• _Activity_:
Each entry needs to be copied exactly, with nothing left out.

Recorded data
= Beginning of Section =

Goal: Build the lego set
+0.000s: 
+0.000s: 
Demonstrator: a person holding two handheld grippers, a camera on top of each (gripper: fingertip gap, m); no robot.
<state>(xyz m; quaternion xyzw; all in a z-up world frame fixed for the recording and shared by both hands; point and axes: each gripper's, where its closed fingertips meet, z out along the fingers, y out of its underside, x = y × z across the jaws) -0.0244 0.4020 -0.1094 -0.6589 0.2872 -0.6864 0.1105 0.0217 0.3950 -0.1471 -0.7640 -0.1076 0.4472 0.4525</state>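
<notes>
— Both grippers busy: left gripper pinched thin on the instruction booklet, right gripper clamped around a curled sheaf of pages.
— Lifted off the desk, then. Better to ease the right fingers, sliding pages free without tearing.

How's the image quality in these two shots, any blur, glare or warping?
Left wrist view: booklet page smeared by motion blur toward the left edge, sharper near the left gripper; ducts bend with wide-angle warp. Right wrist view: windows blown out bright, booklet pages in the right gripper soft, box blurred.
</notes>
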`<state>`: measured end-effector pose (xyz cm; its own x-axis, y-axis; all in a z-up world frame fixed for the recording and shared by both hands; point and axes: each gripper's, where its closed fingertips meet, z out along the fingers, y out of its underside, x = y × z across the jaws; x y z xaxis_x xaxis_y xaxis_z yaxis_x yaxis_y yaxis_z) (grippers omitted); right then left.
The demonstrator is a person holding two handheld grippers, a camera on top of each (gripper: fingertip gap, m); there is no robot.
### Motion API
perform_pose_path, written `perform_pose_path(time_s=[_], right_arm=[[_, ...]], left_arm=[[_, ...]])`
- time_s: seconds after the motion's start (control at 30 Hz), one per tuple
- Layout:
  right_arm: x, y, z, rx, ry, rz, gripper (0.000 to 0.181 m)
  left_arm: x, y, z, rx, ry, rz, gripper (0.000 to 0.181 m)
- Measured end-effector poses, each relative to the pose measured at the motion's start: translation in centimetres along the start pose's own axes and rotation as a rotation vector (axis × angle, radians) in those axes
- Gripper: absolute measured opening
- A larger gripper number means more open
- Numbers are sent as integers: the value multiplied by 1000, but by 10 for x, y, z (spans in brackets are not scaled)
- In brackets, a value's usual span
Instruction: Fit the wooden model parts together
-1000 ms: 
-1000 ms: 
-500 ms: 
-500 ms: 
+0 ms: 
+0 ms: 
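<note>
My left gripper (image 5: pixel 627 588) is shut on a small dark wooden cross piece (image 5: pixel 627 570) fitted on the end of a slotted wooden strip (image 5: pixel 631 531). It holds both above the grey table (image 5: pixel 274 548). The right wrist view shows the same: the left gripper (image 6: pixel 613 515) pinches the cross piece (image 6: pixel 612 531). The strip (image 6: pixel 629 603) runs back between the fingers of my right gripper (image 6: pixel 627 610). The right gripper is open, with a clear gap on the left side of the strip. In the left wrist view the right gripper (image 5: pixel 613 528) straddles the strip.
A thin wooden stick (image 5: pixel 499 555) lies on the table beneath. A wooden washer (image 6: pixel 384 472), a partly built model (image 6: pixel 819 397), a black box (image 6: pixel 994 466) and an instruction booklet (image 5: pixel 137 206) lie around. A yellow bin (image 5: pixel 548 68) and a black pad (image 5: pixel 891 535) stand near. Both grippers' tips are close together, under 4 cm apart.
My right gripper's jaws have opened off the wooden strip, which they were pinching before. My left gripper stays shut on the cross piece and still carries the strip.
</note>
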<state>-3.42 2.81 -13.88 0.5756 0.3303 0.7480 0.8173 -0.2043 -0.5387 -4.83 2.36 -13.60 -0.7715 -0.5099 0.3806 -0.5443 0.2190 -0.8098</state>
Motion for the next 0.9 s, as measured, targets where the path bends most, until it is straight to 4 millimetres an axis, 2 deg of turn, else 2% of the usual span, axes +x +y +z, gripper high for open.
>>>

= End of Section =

• _Response_:
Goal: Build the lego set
+0.000s: 
+0.000s: 
Demonstrator: a person holding two handheld grippers, a camera on top of each (gripper: fingertip gap, m); no robot.
<state>(xyz m; quaternion xyzw; all in a z-up world frame fixed for the recording and shared by both hands; point and axes: each gripper's, where its closed fingertips meet, z out along the fingers, y out of its underside, x = y × z across the jaws) -0.0244 0.4020 -0.1094 -0.6589 0.2872 -0.6864 0.1105 0.0217 0.3950 -0.1471 -0.7640 -0.1076 0.4472 0.4525</state>
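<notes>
— Both grippers busy: left gripper pinched thin on the instruction booklet, right gripper clamped around a curled sheaf of pages.
— Lifted off the desk, then. Better to ease the right fingers, sliding pages free without tearing.

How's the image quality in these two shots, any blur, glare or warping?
Left wrist view: booklet page smeared by motion blur toward the left edge, sharper near the left gripper; ducts bend with wide-angle warp. Right wrist view: windows blown out bright, booklet pages in the right gripper soft, box blurred.
</notes>
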`<state>`: measured end-effector pose (xyz cm; its own x-axis, y-axis; all in a z-up world frame fixed for the recording and shared by both hands; point and axes: each gripper's, where its closed fingertips meet, z out along the fingers, y out of its underside, x = y × z across the jaws; x y z xaxis_x xaxis_y xaxis_z yaxis_x yaxis_y yaxis_z) (grippers omitted); right then left.
The demonstrator is a person holding two handheld grippers, a camera on top of each (gripper: fingertip gap, m); there is no robot.
### Motion API
perform_pose_path, written `perform_pose_path(time_s=[_], right_arm=[[_, ...]], left_arm=[[_, ...]])`
- time_s: seconds after the motion's start (control at 30 Hz), one per tuple
- Layout:
  right_arm: x, y, z, rx, ry, rz, gripper (0.000 to 0.181 m)
  left_arm: x, y, z, rx, ry, rz, gripper (0.000 to 0.181 m)
- Measured end-effector poses, each relative to the pose measured at the motion's start: translation in centimetres along the start pose's own axes and rotation as a rotation vector (axis × angle, radians) in those axes
- Gripper: absolute measured opening
- A larger gripper number means more open
- Numbers are sent as integers: the value multiplied by 1000, but by 10 for x, y, z (spans in brackets are not scaled)
- In brackets, a value's usual span
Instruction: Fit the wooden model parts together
-1000 ms: 
-1000 ms: 
-500 ms: 
-500 ms: 
+0 ms: 
+0 ms: 
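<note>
My left gripper (image 5: pixel 627 588) is shut on a small dark wooden cross piece (image 5: pixel 627 570) fitted on the end of a slotted wooden strip (image 5: pixel 631 531). It holds both above the grey table (image 5: pixel 274 548). The right wrist view shows the same: the left gripper (image 6: pixel 613 515) pinches the cross piece (image 6: pixel 612 531). The strip (image 6: pixel 629 603) runs back between the fingers of my right gripper (image 6: pixel 627 610). The right gripper is open, with a clear gap on the left side of the strip. In the left wrist view the right gripper (image 5: pixel 613 528) straddles the strip.
A thin wooden stick (image 5: pixel 499 555) lies on the table beneath. A wooden washer (image 6: pixel 384 472), a partly built model (image 6: pixel 819 397), a black box (image 6: pixel 994 466) and an instruction booklet (image 5: pixel 137 206) lie around. A yellow bin (image 5: pixel 548 68) and a black pad (image 5: pixel 891 535) stand near. Both grippers' tips are close together, under 4 cm apart.
My right gripper's jaws have opened off the wooden strip, which they were pinching before. My left gripper stays shut on the cross piece and still carries the strip.
</note>
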<state>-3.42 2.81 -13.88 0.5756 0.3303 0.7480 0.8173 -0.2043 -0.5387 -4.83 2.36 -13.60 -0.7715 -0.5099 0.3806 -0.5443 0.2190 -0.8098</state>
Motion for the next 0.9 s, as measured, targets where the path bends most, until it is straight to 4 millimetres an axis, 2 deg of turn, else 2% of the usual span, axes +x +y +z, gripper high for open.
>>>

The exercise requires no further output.